Some might think that the halt in job growth here might be a sign of looming economic weakness, but wage growth for both industries remains robust, driven both by a tight labor market for low-wage service workers and by minimum wage hikes around the country. Martha Gimbel, a research director at Indeed, notes that wage growth for low-paid workers continues to accelerate and outpace wage growth for higher-paid workers.
And for well-paid knowledge workers in the professional and business services sector, which employs over 21 million people, job growth remains steady, continuing to chug along at a growth rate of around 40,000 per month, much like it has for the past five years. Gimbel notes that while middle-wage job growth has slowed a bit, likely due to weakness in the global economy impacting the manufacturing sector, job growth for middle and high-paying jobs continues to outpace job growth for lower-paid jobs.
This means labor market dynamics still support above-trend growth; it’s just that the nature of the growth may have to change. The continued rise in wages for lower-paid workers combined with low levels of people seeking work who are not already working may mean that lower-paid jobs are no longer a significant driver of overall employment growth.
But these dynamics are not appearing in the better-paying sectors.

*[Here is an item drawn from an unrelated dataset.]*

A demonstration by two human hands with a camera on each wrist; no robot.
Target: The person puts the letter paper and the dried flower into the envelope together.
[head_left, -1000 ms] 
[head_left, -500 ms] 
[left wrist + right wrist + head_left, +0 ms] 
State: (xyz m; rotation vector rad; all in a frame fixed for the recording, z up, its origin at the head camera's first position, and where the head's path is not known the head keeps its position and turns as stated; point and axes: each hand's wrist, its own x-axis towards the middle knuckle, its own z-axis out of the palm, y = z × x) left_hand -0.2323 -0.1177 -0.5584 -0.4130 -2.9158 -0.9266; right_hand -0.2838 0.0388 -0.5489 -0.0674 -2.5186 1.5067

Despite employer complaints of labor market shortages, there still seem to be plenty of workers willing to take good-paying jobs without overall wage growth for those workers exceeding 2%–3%. Tens of millions of lower-paid workers could train for those jobs and would undoubtedly be willing to leave a job paying $12 an hour for one paying much more than that.
For the entirety of this expansion, policymakers have been focused on finding jobs for the unemployed, and for drawing people back into the labor force. As more measures of labor market slack hit generational or multi-decade lows, the emphasis should shift to a different kind of slack: the people who are employed but could be doing more productive, better-paying jobs if they were given the opportunity.
The slowing overall rate of job growth shouldn’t spook policy makers. Until we see an acceleration in wage growth for higher-paid workers and inflation, there’s no reason we can’t continue to push for a stronger economy and labor market.